We propose a unified pipeline to harmonize control samples from different cohort studies that may have been genotyped using multiple different array platforms. The pipeline contains four modules: (i) Stratification Within-array processing, (ii) Imputation, (iii) Cross-array comparison, and (iv) Re-imputation.
- Cohort-level QC: perform cohort-level quality control cohort_qc.py
- Ancestry matching: infer the ancestry of each sample match_ancestry.py
- Merging: merge samples sharing the same genotyping array and ancestry group merge_cohorts.py
- Array-level QC: perform array-level quality control array_qc.py
We use the Michigan Imputation server, with 1000 Genomes data as the reference panel. It requires vcf-formatted input, which could be obtained with the script convert_to_vcf.py .

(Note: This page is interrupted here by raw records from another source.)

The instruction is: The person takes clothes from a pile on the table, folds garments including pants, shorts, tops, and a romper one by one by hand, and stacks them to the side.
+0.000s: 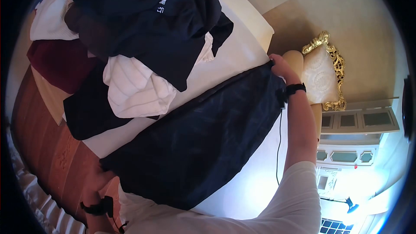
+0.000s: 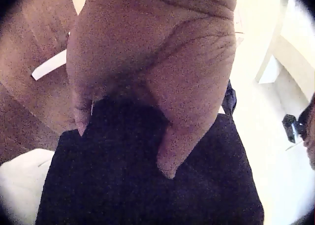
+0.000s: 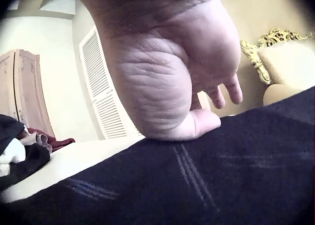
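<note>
Dark garment (image 1: 195, 136): left hand (image 1: 99, 179), nearly closed, grips its eight-o'clock end; right hand (image 1: 284, 68) pinches it at two; even tension should smooth it best.

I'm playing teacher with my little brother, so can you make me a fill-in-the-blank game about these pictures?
1. Between them, the left hand and the right hand hold ____ dark garment.
2. A black strap circles the right ____.
3. The carved frame of the ornate chair is coloured ____.
4. The printed characters on the topmost dark clothing in the heap are coloured ____.

Missing words: one; wrist; gold; white.
</note>
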Tool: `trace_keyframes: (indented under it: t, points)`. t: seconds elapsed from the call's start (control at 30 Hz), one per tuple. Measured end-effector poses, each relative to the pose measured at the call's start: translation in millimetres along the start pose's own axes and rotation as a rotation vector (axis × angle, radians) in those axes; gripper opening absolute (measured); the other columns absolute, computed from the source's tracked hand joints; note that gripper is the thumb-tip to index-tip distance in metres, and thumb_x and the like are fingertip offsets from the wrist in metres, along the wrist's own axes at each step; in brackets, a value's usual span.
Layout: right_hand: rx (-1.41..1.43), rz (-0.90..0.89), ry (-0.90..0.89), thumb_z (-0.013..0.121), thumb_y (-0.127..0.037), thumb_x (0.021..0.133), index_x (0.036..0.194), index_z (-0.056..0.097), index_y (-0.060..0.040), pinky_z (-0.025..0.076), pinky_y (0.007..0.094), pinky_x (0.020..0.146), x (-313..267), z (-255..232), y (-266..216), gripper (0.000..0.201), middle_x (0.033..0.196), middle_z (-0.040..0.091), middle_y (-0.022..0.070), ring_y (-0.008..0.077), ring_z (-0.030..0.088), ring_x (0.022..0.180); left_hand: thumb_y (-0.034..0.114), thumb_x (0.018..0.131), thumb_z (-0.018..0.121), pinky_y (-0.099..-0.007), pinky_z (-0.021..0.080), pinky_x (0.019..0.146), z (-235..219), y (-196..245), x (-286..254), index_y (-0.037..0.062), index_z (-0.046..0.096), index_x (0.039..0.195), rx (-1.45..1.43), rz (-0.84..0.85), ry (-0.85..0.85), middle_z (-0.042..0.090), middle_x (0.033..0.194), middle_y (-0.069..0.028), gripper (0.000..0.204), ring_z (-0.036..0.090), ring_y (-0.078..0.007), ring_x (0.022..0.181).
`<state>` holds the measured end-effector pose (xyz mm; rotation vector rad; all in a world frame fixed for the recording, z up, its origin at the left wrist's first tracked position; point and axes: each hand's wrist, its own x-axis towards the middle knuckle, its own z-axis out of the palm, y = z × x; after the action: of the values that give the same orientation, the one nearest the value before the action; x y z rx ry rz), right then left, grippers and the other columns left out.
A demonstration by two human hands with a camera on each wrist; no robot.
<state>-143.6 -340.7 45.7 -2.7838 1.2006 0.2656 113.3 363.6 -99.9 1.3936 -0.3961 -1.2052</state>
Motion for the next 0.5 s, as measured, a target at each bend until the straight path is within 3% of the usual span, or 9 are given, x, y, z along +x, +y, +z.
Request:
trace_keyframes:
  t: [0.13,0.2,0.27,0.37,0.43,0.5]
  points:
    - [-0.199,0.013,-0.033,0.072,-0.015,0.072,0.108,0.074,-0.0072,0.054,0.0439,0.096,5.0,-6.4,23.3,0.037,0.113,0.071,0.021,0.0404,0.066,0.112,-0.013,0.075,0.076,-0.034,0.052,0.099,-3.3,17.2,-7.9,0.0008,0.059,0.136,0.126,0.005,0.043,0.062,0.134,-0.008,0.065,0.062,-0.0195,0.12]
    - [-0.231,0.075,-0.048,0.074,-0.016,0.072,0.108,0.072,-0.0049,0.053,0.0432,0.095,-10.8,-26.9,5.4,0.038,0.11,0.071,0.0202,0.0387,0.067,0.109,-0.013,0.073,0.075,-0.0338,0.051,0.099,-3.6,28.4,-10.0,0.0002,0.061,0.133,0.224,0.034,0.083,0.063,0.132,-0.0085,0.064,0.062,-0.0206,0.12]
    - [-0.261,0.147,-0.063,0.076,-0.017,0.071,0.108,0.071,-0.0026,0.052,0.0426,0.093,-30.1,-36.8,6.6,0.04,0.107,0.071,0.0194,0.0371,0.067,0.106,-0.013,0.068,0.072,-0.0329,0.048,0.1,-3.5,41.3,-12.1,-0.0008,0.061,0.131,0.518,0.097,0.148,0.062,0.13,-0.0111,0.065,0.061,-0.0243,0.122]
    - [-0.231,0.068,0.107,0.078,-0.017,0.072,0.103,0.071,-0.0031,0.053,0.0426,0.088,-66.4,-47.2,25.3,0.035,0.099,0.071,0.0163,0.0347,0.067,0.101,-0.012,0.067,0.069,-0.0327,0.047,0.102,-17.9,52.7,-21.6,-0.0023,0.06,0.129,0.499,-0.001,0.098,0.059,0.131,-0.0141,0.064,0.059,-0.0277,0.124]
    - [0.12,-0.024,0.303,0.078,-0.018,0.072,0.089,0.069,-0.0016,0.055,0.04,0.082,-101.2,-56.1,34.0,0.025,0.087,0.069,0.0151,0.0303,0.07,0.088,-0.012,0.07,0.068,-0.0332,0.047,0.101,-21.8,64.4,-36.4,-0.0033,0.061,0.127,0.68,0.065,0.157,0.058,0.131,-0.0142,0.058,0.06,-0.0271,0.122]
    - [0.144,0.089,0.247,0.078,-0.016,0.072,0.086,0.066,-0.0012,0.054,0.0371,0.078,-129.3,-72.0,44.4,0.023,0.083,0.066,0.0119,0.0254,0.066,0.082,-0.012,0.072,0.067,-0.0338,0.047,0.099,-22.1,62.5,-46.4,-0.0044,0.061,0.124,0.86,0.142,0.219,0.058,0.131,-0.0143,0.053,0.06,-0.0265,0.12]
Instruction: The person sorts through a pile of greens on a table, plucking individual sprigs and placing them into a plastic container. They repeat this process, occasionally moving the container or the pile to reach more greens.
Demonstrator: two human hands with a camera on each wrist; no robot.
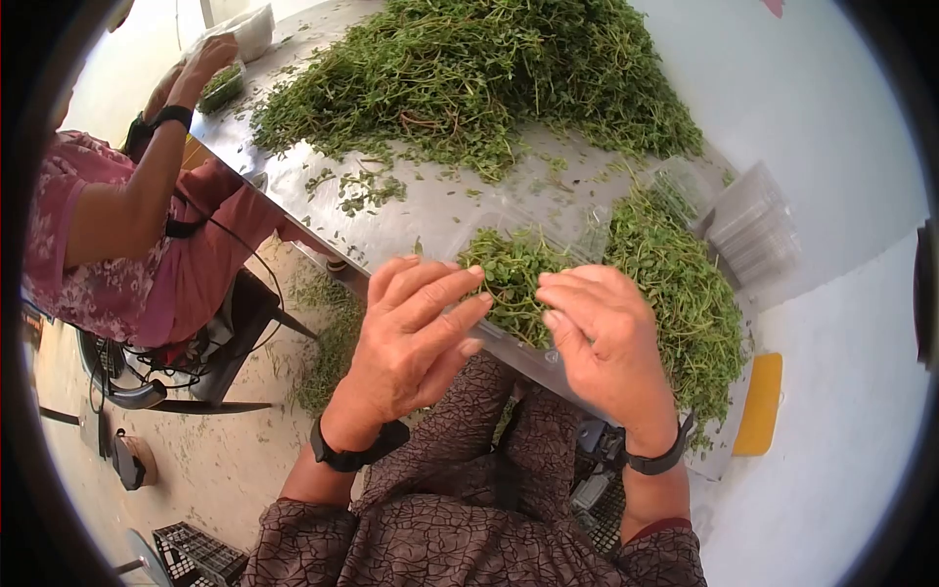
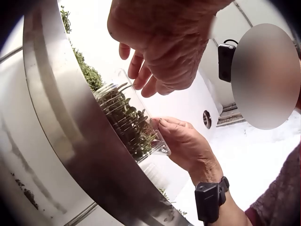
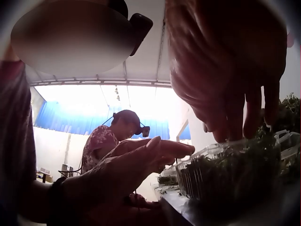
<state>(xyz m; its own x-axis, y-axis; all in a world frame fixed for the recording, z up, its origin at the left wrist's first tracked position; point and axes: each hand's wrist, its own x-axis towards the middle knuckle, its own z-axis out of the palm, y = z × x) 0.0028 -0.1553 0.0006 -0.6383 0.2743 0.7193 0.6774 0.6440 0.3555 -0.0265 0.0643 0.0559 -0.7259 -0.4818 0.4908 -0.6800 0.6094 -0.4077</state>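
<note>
A clear plastic container (image 3: 189,181) filled with green leafy sprigs (image 1: 514,279) sits at the near edge of the metal table. Over its left side is my left hand (image 1: 416,328), its fingers extended and nothing held. My right hand (image 1: 611,333) is at the right side, fingers loosely bent. In the left wrist view, the fingertips of that right hand (image 2: 186,141) are right at the container's rim, while the left hand (image 2: 160,42) hangs above the greens. From the right wrist view, the right hand's fingers point down over the container.
A large heap of greens (image 1: 469,78) covers the back of the table (image 1: 293,186); a smaller pile (image 1: 675,303) lies at right. Stacked clear containers (image 1: 753,225) stand by the wall. Another person (image 1: 127,225) sits at left, handling a filled container (image 1: 223,88). A black crate (image 1: 201,553) rests on the floor.
</note>
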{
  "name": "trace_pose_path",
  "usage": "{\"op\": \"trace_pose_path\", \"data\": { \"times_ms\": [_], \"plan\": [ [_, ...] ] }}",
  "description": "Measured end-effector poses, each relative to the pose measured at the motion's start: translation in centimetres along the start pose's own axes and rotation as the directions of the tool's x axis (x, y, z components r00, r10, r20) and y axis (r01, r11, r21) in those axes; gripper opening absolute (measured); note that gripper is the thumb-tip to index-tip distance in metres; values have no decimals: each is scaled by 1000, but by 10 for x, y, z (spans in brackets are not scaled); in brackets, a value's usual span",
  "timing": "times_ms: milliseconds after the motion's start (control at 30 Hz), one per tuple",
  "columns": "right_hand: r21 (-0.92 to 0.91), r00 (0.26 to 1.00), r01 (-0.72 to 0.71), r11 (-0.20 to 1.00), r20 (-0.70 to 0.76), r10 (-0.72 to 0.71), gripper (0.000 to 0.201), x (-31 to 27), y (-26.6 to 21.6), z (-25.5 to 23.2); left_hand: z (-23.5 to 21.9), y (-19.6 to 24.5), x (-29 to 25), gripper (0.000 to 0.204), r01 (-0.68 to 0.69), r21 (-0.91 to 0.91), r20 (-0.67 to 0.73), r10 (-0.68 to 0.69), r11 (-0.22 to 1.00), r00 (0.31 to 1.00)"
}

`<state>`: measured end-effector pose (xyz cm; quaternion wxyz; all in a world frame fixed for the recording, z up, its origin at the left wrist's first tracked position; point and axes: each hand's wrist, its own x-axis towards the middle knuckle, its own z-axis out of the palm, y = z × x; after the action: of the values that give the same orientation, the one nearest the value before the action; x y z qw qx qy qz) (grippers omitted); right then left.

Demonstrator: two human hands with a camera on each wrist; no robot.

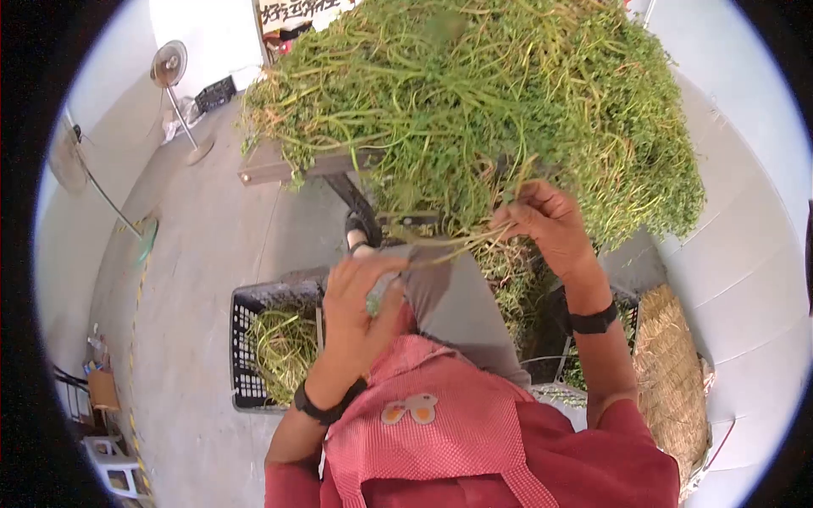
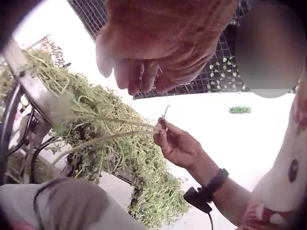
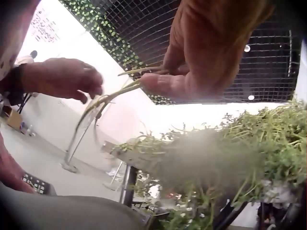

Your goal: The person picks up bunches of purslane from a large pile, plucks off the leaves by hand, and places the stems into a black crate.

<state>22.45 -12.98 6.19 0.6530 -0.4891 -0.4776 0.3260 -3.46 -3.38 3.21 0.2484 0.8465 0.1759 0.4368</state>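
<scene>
The right hand [image 1: 550,224] pinches the ends of a few long pale-green stems [image 1: 466,245] between thumb and fingers; the right wrist view shows the same stems [image 3: 120,92] between its fingertips. Beside the stems' other part is the left hand [image 1: 360,309], fingers extended and slightly bent, blurred in the head view. In the left wrist view the left hand [image 2: 163,48] grips nothing visible, its fingers bent loosely. Whether it touches the stems cannot be told. A large heap of leafy green plants [image 1: 474,102] lies beyond both hands.
The heap covers a table with a wooden edge [image 1: 279,165]. On the floor at left stands a black crate [image 1: 246,372] holding stems. Another crate is partly hidden at right, beside a woven straw bundle [image 1: 669,381]. Standing fans [image 1: 169,66] are at the far left.
</scene>
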Motion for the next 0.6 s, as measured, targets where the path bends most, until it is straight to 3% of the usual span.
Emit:
{"op": "trace_pose_path", "data": {
  "times_ms": [33, 67, 133, 167, 200, 233, 267, 300, 367, 467, 600],
  "plan": [
    [14, 998, -42, 999, 47, 41, 13, -3, 3, 10, 3, 5, 9, 25, -93, 71, 8, 93, 993, 996],
    [26, 997, -59, 998, 53, 58, 13, -5, 5, 22, 10, 7, 11, 25, -75, 77, 16, 74, 994, 997],
    [-28, 976, -179, 983, 119, 181, 11, -8, 8, 38, 25, 6, 11, 33, -111, 17, 110, 109, 994, 988],
    [14, 969, -155, 988, 195, 149, 14, -8, 22, 36, 34, -6, 2, 30, -74, -165, 160, 101, 984, 982],
    [17, 967, -166, 986, 199, 159, 14, -10, 23, 41, 35, -8, -3, 30, -62, -164, 163, 89, 985, 983],
    [37, 972, -140, 989, 193, 131, 15, -11, 21, 48, 35, -10, -5, 28, 256, -293, 350, -146, 921, 925],
    [56, 978, -114, 992, 184, 102, 16, -13, 21, 51, 37, -11, -8, 26, 558, -346, 550, -319, 754, 772],
    [59, 977, -124, 991, 181, 111, 16, -15, 26, 50, 40, -13, -12, 26, 567, -344, 556, -324, 749, 766],
    [-22, 974, -124, 992, 186, 126, 17, -16, 38, 47, 47, -15, -17, 20, 258, -395, 255, -165, 881, 953],
    [-169, 958, -191, 967, 182, 221, 15, -18, 36, 49, 38, -13, -17, 18, 382, -358, 332, -266, 852, 905],
    [-113, 957, -223, 968, 165, 239, 17, -24, 42, 56, 40, -23, -22, 24, 319, -378, 346, -186, 869, 920]
  ]
}}
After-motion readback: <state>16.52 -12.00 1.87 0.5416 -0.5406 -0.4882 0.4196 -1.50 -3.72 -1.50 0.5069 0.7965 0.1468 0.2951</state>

- Merging: convert and merge imputed VCFs from Michigan imputation server to MatrixTables merge_vcfs_and_convert_to_mt.py
- Post-imputation QC.: removes variants with low minor allele frequencies, or small Hardy-Weinberg Equilibrium p-values, or low imputation info scores postimp_qc.py
- Cross-array pseudo GWAS: perform cross-array type pseudo-GWAS cross_array_comparison.py
- Generating Blacklist of SNPs: generate a blacklist of SNPs based on ER2 filter get_blacklist.py
- Re-run analysis. remove the blacklist of SNPs from the data set produced by module 1, and then re-run module 2, 3, 4.
We applied this pipeline to aggregate 27,517 European samples from 16 collections within dbGaP. Here we provide the list of problematic SNPs identified and removed in different steps of the pipeline.
The blacklist of SNPs based on ER2 filter for array types HumanHap300, HumanHap550, HumanHap610, HumanHap660, Affymetrix 6.0 and Axiom_KP_UCSF_EUR
The blacklist of SNPs that exhibit significant p-values in cross-array-type comparison: cross-comparison blacklist
Chen, Tashman, Palmer, Neale, Roeder, Bloemendal, Churchhouse and Ke (2020). A data harmonization pipeline to leverage external controls and boost power in GWAS.